**WORK INSTRUCTION:**
Look through the material below and copy every line containing the word "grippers".

─── SOURCE MATERIAL ───

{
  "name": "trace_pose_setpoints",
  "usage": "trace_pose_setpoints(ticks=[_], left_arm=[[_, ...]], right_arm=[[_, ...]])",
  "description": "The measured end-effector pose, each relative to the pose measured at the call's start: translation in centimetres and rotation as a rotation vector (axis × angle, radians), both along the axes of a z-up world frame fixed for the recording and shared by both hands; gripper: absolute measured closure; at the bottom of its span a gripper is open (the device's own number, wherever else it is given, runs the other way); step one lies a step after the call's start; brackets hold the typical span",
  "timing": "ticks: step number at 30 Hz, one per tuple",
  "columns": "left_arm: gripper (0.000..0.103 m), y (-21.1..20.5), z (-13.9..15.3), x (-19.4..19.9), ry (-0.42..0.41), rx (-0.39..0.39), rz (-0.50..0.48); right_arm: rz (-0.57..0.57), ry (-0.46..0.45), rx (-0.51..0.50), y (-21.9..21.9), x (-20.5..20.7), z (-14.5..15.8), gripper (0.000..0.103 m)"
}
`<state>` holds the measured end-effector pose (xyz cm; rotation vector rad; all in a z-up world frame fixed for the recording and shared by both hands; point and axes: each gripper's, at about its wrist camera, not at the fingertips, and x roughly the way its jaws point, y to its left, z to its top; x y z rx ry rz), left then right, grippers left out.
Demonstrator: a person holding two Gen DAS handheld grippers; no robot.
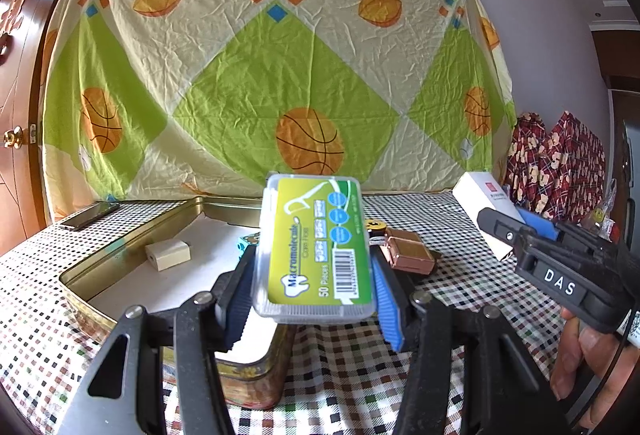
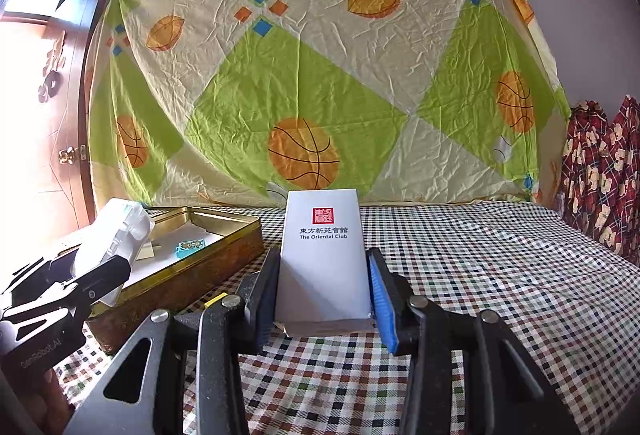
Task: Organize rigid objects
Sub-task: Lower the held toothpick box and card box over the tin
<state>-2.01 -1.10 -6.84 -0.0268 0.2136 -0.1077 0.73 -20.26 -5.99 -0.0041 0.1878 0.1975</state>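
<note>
Left hand-held gripper clamping floss box, tin holding cream block

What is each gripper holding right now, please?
Left gripper: closed on the clear floss pick box, held above the gold tin.
Right gripper: closed on the white Oriental Club box, above the checked tablecloth.

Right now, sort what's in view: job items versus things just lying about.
Job: floss box in left gripper; white card box in right gripper; gold tin; cream block.
Lying about: phone; patterned sheet; red fabric.
</note>
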Motion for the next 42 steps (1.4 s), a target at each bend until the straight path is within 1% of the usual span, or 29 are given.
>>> trace_pose_setpoints(ticks=[5,20,36,42], left_arm=[[0.050,0.2,0.1,0.0,-0.003,-0.002,-0.002],[0.050,2.4,0.3,-0.1,-0.003,-0.031,0.039],[0.050,4.1,0.4,0.0,0.012,-0.049,0.069],[0.050,4.8,0.5,0.0,0.014,-0.055,0.088]], right_arm=[[0.022,0.000,-0.016,1.1,-0.1,0.0,0.059],[0.053,0.003,-0.045,2.9,-0.1,-0.2,0.059],[0.098,-0.003,-0.063,5.0,-0.4,-0.2,0.059],[0.119,0.003,-0.049,5.8,-0.3,-0.1,0.059]])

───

**WRITTEN SOLUTION:**
`<state>` holds the measured end-effector pose (xyz cm; rotation vector rad; all in a z-up world frame fixed for the recording and shared by both hands; point and axes: each gripper's, at about its wrist camera, not at the fingertips, and x roughly the way its jaws point, y to its left, z to its top; x y z rx ry rz), left then right, grippers left out.
Demonstrator: a person holding two Gen DAS handheld grippers; no robot.

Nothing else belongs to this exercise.